BEGIN DATA FOR THIS EXERCISE

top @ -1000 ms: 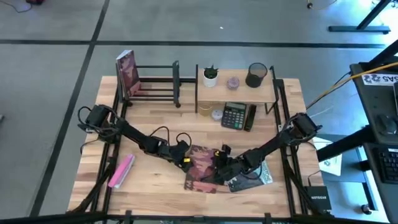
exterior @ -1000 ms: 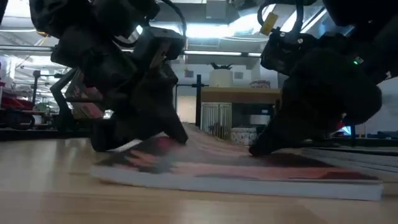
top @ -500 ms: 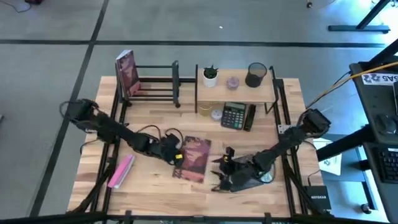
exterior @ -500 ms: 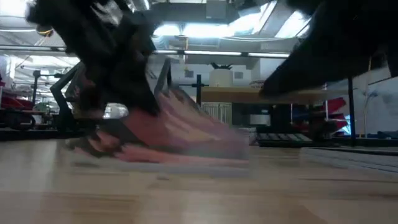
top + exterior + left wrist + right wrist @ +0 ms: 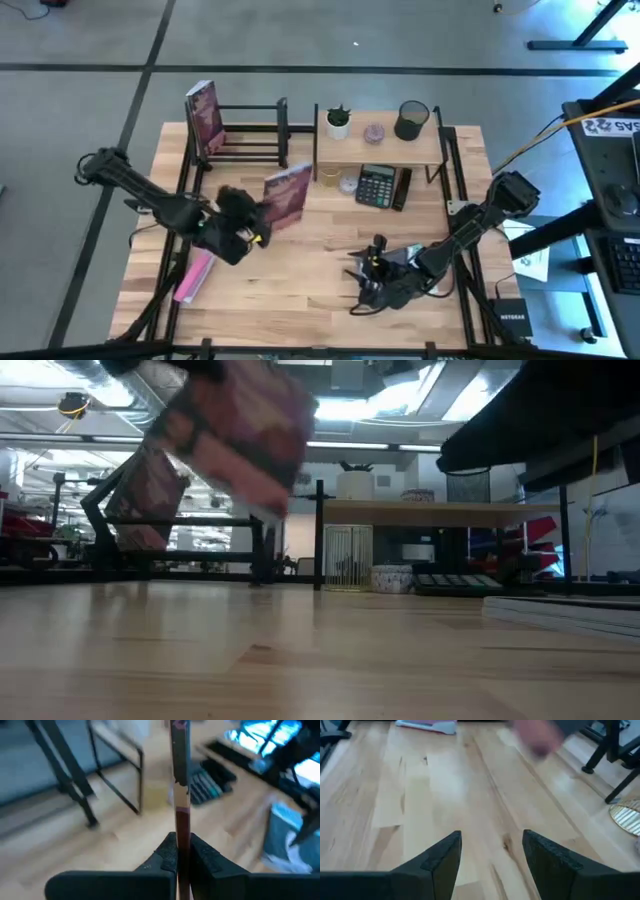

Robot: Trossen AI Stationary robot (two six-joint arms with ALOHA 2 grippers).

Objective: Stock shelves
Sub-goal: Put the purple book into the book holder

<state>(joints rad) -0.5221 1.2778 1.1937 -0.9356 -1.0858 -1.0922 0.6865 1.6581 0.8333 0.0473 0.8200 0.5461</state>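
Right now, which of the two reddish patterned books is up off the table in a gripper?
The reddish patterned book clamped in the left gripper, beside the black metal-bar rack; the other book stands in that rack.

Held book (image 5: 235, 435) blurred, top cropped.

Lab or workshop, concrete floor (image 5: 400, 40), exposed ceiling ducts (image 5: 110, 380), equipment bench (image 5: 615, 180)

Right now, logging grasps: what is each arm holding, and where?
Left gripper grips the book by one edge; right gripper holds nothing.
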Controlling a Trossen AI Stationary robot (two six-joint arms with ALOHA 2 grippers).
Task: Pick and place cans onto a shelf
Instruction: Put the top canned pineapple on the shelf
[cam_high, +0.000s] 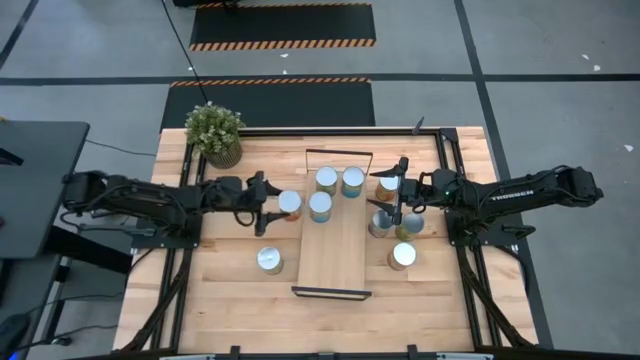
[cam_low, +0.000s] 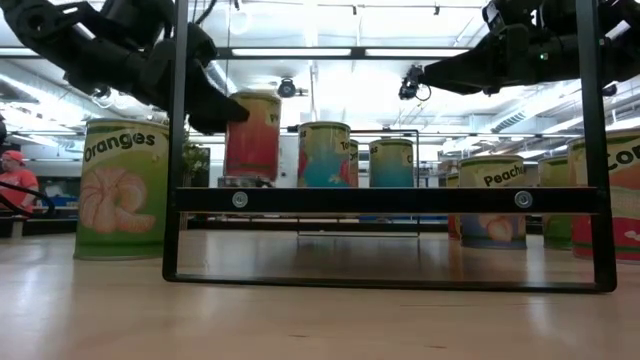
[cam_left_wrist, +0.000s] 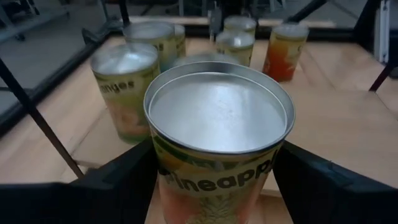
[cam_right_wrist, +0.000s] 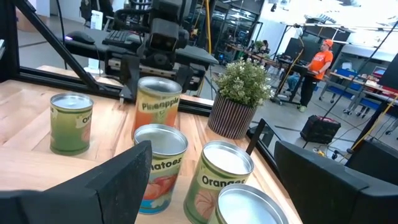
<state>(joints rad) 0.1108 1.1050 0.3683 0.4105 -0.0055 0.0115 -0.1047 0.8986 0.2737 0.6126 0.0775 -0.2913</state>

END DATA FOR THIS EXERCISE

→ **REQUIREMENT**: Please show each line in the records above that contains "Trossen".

→ **SOLUTION TO THIS TASK**:
Robot: Trossen AI Stationary robot (two six-joint arms with ALOHA 2 grippers).
Controlling a Trossen AI Stationary robot (two six-joint arms with ALOHA 2 grippers).

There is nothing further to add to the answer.